Depois de sentado e antes de se aventurar por caminhos onde seguramente vai gostar de se perder, poderá vaguear através na infindável ementa que o deixará perplexo com tamanha abundância. Para começar arrisque com a prova de alguns dos petiscos que a tradição teimou em preservar: as azeitonas à Monchique; o mólho, que é um bucho recheado com sangue, carne e arroz; o lombo de porco na banha, que resulta numa interessante forma de refrescar e acentuar o sabor de uma carne extremamente suculenta; a tábua com enchidos de porco preto, onde reinam a chouriça assada e a morcela de farinha (uma espécie de farinheira); ou o presunto de Monchique curado no sal. São apenas alguns dos nomes que pode reter da infindável lista de entradas, onde a principal dificuldade é mesmo a escolha.

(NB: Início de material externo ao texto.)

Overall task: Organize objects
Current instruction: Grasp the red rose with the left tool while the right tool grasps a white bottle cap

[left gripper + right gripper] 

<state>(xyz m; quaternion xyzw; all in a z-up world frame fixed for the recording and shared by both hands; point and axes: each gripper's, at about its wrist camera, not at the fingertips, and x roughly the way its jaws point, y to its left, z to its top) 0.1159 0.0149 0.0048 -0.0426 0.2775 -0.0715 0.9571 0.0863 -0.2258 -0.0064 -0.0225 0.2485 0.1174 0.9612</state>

Voltando à emblemática ementa, que para os assíduos talvez se revele pouco dinâmica, prepare-se para novas dificuldades, sobretudo pelo sugestivo conjunto de nomes que lhe são apresentados. Não menos importante é a obrigatoriedade em reservar, desde já, um espaço para as sobremesas. Lá chegaremos. Digna de registo, a Assadura é um prato de lombo de porco excepcionalmente grelhado, facto comprovado pela suculência e tenrura da carne servida, que depois é fatiada e temperada por um molho feito à base de azeite, alho, salsa e limão; o Cozido de Couve atinge um nível de sabor difícil de quantificar, ao qual não será alheio a utilização da costela de porco preto, salgada prolongadamente antes da cozedura, bem como dos enchidos que têm tudo para ser o orgulho de quem tão delicadamente ousou produzi-los. Seguem-se a Galinha com Amêndoas, o Feijão com Arroz, a Calatróia, as Costeletas de Javali, o Cabrito Estufado à Charrette, o Churrasquinho de Porco Preto, os Milhos com Feijão, o Cozido de Grão e mais um rol de iguarias que merecem tempo e vontade para uma prolongada degustação. Estão também disponíveis carnes de vaca, borrego e porco preto, essencialmente destinadas à grelha, onde podem ser aplicados vários cortes para bifes, costeletas, espetadas e até para uma bela Posta Mirandesa. Em caso de dúvida, não há problema. Escolha qualquer uma das propostas. Surpreendentemente verá que acertou em cheio no prato que procurava. Para os mais dados aos prazeres do sabor do mar, as Lulas Recheadas à Monchique, outra das especialidades da casa, é também uma das criações que não permite remeter a gula para destinos além-fronteiras. O peixe fresco, proveniente dos mares que se avistam da serra, é variado (bacalhau, linguado, peixe-espada, cherne, corvina, robalo, ou salmonete) e está disponível para cozer, grelhar ou fritar.